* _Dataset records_
BEGIN

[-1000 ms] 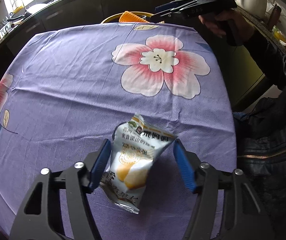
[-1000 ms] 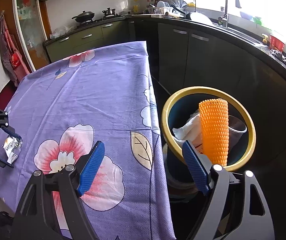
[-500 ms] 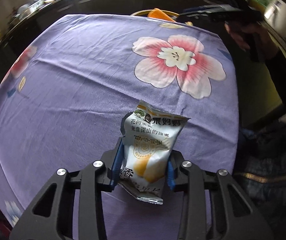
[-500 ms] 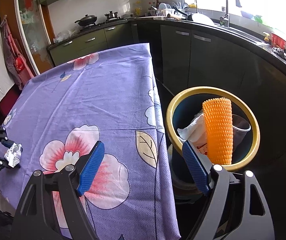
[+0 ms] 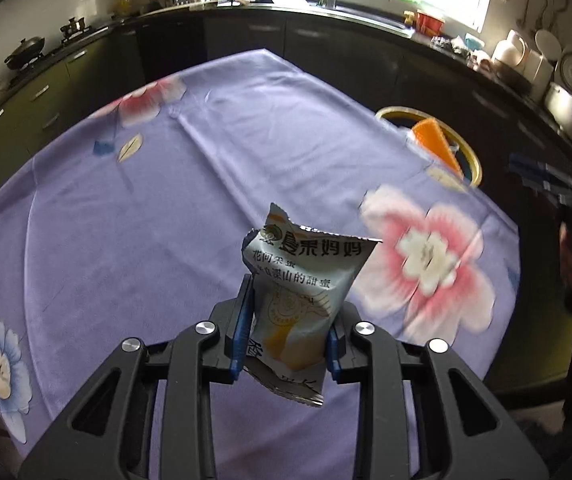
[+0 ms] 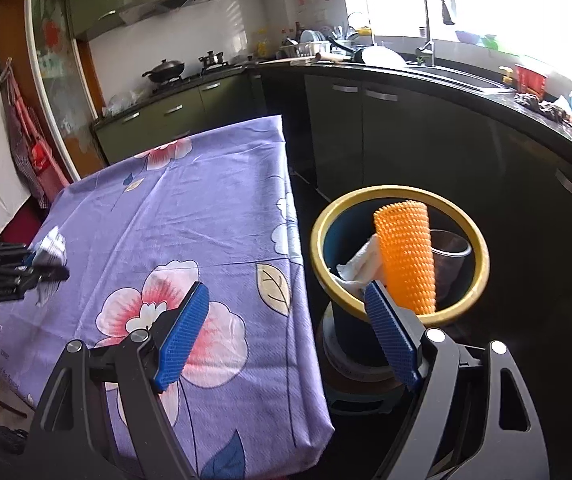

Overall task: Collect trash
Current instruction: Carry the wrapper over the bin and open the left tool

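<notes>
left hand-held gripper (image 5: 286, 334): just closed, clamping snack wrapper (image 5: 300, 300) | right hand-held gripper (image 6: 286, 332): wide open, empty

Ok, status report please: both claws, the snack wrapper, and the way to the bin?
Left claw just closed on snack wrapper. Right claw open, empty. Bin beside table; path looks free.

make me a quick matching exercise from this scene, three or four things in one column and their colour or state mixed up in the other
Things:
1. snack wrapper
2. right gripper
3. bin rim
4. foam net sleeve

States:
A. orange, standing in the bin
B. yellow ring
C. open, nothing between the fingers
D. pinched in the left gripper, off the tablecloth

Pairs: 1-D, 2-C, 3-B, 4-A
</notes>
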### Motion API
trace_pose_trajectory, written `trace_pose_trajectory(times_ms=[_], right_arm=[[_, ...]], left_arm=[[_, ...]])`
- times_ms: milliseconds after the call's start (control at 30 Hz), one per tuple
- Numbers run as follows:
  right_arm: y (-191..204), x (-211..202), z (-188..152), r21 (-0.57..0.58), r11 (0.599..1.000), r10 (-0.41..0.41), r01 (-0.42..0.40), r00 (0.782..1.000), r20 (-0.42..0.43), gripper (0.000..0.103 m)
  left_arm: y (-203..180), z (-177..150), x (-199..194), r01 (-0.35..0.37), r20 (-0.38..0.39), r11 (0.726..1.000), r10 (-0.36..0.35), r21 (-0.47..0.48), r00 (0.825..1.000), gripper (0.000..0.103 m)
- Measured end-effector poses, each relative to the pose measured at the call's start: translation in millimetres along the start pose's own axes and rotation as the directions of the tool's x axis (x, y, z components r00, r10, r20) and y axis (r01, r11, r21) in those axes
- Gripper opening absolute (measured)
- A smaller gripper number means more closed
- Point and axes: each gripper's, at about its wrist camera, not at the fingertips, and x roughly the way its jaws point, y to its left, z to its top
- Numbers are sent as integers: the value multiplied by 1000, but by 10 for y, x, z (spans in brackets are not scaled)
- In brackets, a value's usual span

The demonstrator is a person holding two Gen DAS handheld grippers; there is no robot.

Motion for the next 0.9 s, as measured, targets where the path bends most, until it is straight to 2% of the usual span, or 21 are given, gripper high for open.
trace_pose_trajectory(times_ms=[367, 633, 733, 900], right_arm=[[-501, -514, -219, 84, 994, -75, 68, 994, 81, 81], [-1032, -801, -446, 201, 971, -152, 128, 983, 107, 82], [-1195, -826, -536, 240, 960, -172, 145, 981, 93, 82], [-1363, -805, -625, 274, 950, -176, 149, 981, 78, 82]], left_arm=[[-823, 629, 258, 82, 10, 989, -83, 126, 996, 29], [-1722, 1334, 733, 203, -23, 954, -203, 221, 979, 29], [-2034, 1577, 1000, 210, -34, 945, -208, 250, 978, 29], [-2234, 1929, 1589, 231, -120, 963, -215, 141, 969, 29]])
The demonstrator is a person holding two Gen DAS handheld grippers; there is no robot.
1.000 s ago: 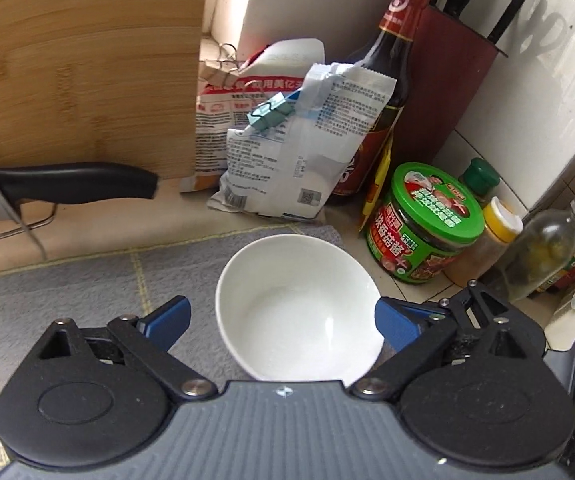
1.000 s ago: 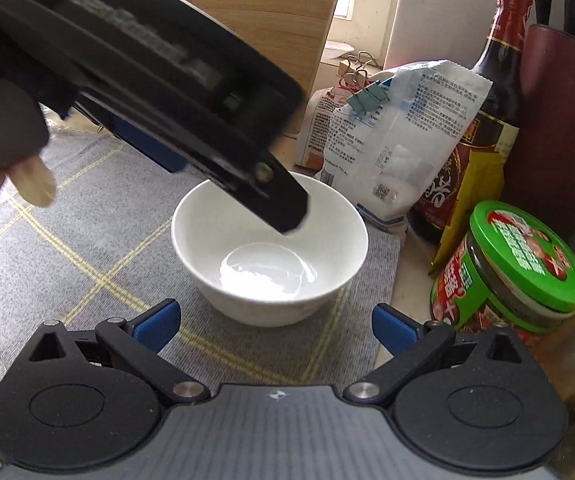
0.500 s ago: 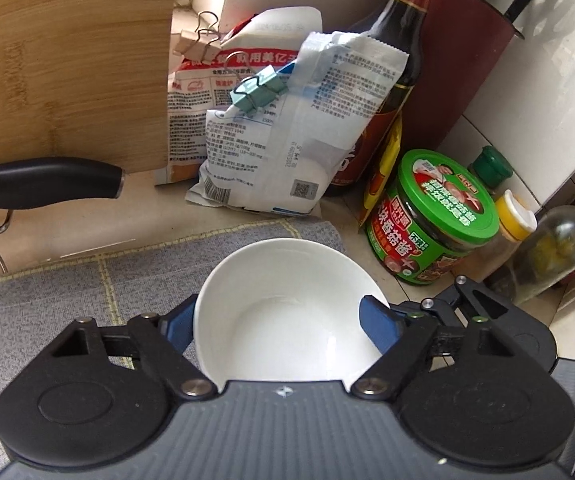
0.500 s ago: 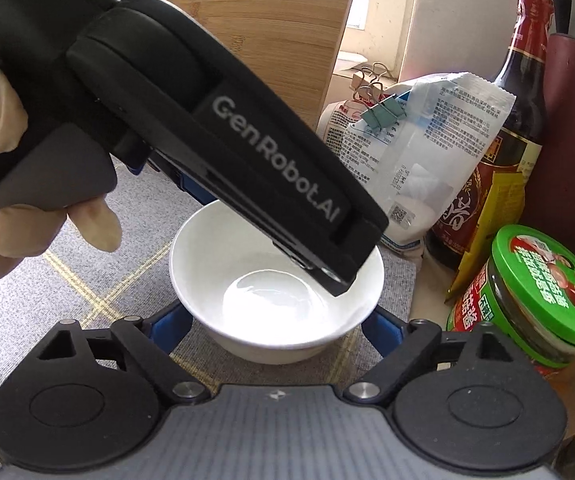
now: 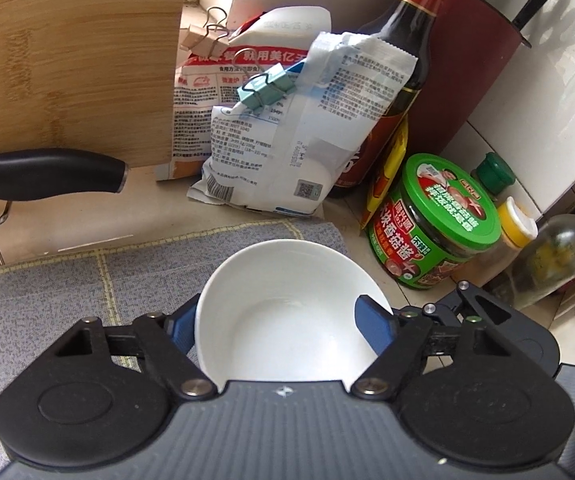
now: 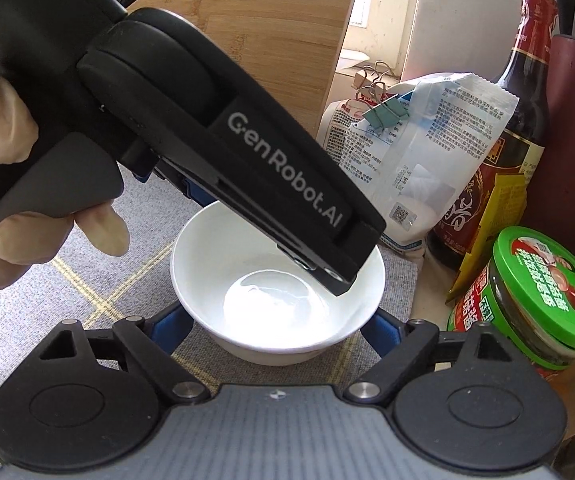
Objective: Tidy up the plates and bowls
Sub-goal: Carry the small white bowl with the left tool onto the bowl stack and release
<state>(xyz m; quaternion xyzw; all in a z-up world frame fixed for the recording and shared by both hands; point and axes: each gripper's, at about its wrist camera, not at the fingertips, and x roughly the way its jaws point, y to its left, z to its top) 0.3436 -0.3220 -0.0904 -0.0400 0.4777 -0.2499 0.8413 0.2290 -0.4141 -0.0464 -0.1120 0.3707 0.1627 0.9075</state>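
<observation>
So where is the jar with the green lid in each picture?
Left wrist view: the green-lidded jar stands right of centre, beyond the white bowl, beside the dark sauce bottle.
Right wrist view: the same jar sits at the right edge, low down, right of the bowl.
Shared landmark: the bag with the teal binder clip, behind the bowl in both.
</observation>
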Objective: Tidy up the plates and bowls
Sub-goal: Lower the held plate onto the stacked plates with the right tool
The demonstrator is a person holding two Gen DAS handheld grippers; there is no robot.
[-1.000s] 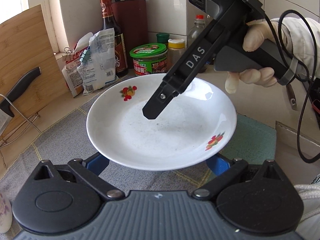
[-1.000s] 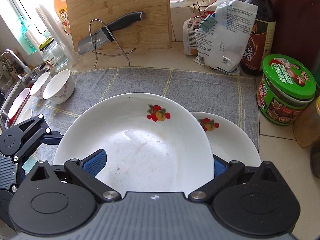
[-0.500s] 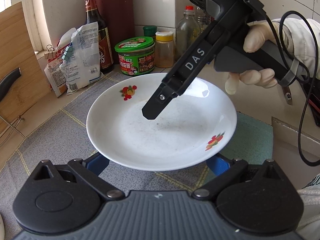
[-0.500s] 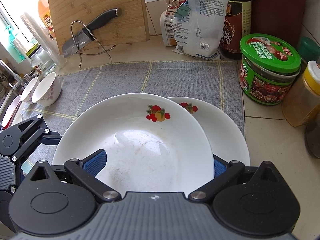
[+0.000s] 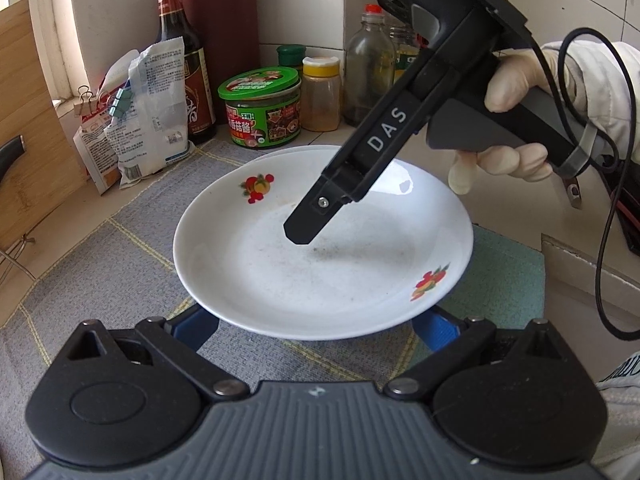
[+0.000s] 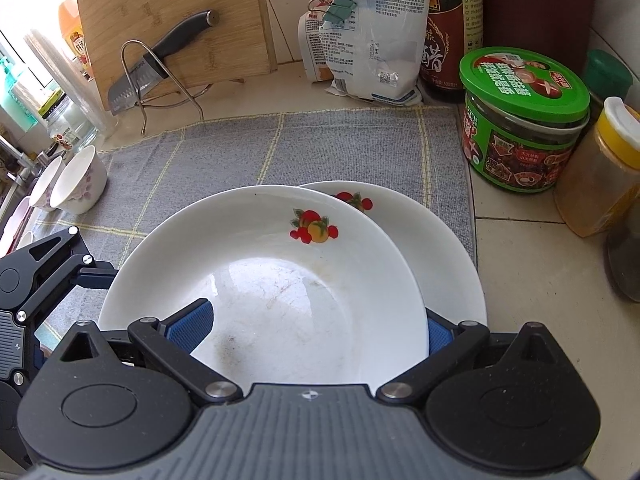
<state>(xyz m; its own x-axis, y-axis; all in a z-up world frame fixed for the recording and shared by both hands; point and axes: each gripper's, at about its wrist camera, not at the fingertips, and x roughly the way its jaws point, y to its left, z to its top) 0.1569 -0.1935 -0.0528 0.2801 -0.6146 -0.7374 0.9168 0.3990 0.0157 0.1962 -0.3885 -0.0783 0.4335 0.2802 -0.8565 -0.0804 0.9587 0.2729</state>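
Note:
A white plate with fruit prints (image 5: 320,264) (image 6: 280,288) hangs above the grey cloth. My right gripper (image 6: 312,332) is shut on it, with one finger (image 5: 308,228) lying on its inner face and the other hidden below. My left gripper (image 5: 316,328) is open; both blue pads sit wide apart beneath the plate's near rim, and its tips are hidden. Its black body (image 6: 48,280) shows at the plate's left edge. A second matching plate (image 6: 452,264) lies on the cloth, mostly covered by the held one. Two small floral bowls (image 6: 80,180) stand at the far left.
Behind the cloth (image 6: 320,148) stand a green-lidded jar (image 6: 520,120), a yellow-capped jar (image 6: 600,176), a sauce bottle (image 6: 444,32), clipped bags (image 6: 372,40) and a cutting board with a knife on a wire stand (image 6: 160,68). A gloved hand (image 5: 508,120) holds the right gripper.
Both grippers and the held plate have moved right, toward the jars. The held plate now covers more of the plate lying on the cloth.

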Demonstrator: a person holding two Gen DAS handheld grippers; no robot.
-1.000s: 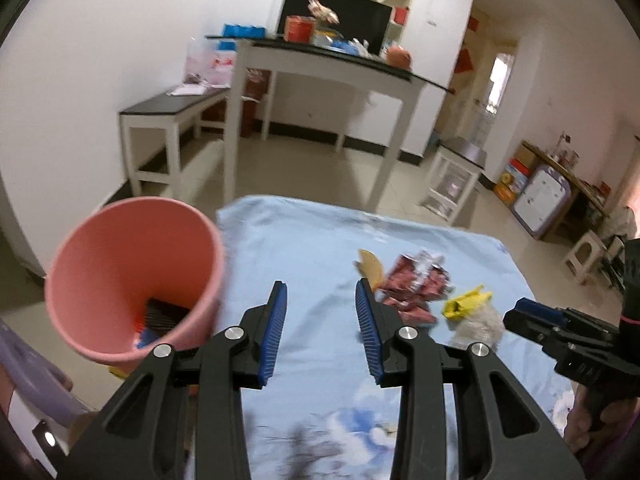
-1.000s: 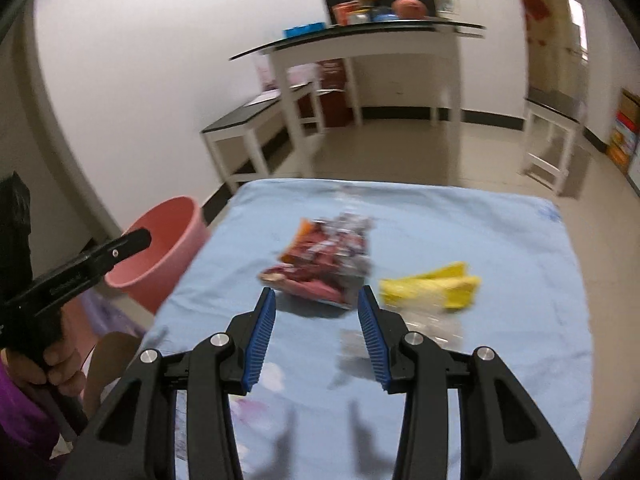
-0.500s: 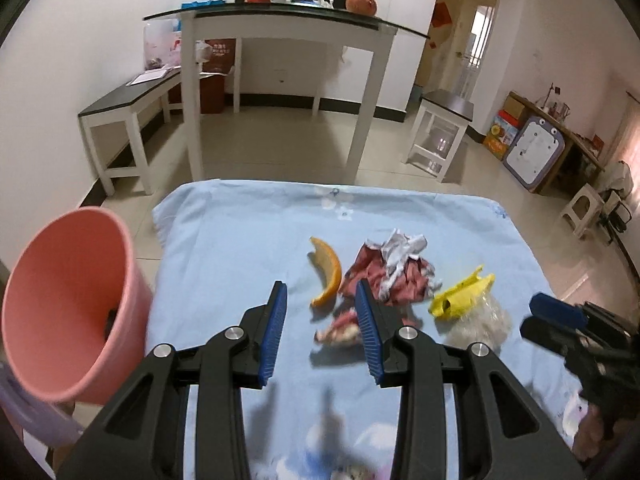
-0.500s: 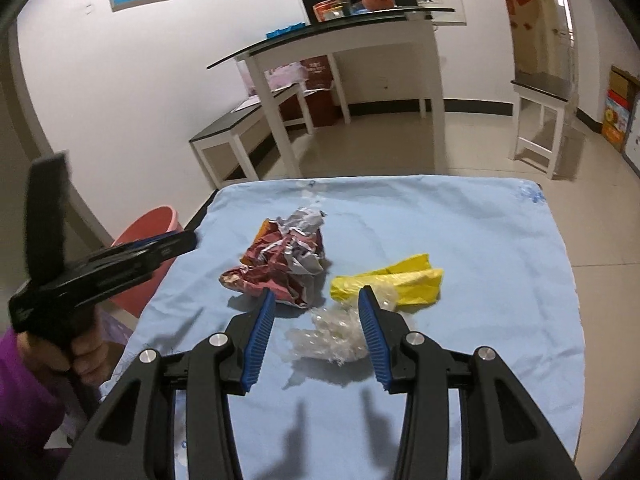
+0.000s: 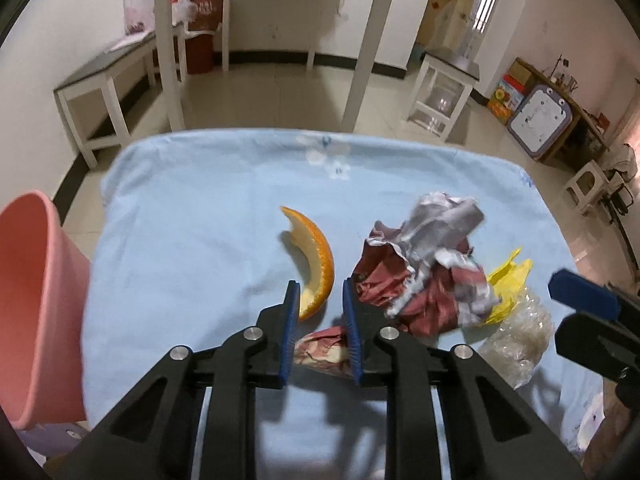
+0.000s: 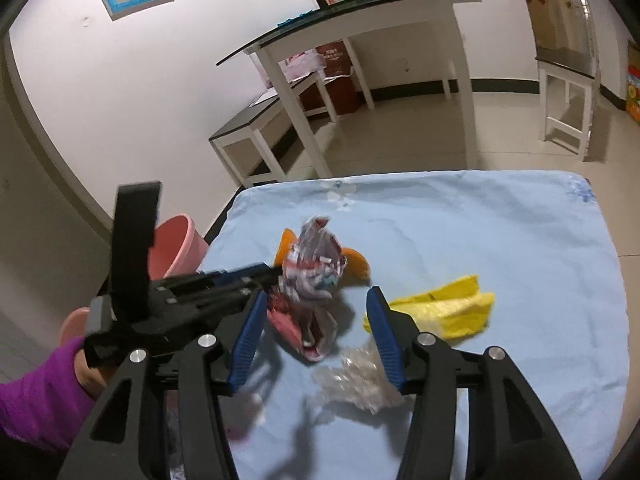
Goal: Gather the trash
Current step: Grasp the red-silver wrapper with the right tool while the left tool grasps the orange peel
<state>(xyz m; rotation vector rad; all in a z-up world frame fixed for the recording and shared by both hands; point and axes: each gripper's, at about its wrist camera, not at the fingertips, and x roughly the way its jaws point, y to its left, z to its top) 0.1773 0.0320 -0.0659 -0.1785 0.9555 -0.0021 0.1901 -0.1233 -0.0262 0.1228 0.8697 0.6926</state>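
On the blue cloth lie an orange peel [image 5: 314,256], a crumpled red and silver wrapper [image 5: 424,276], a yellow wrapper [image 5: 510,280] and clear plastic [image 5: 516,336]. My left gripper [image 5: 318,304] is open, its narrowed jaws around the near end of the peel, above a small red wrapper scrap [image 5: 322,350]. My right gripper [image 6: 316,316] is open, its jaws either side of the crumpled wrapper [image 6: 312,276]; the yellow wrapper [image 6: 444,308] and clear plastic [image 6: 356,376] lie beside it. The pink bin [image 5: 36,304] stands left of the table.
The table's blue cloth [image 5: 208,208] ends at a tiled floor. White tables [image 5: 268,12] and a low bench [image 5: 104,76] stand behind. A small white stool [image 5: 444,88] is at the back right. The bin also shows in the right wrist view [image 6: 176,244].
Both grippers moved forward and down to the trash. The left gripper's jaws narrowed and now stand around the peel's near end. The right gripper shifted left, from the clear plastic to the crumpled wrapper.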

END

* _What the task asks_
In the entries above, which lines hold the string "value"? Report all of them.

* _Result of the exercise_
- Numbers are sent as integers: the value multiplied by 1000, but by 10 for y, x, z (spans in brackets are not scaled)
- In brackets, a value's usual span

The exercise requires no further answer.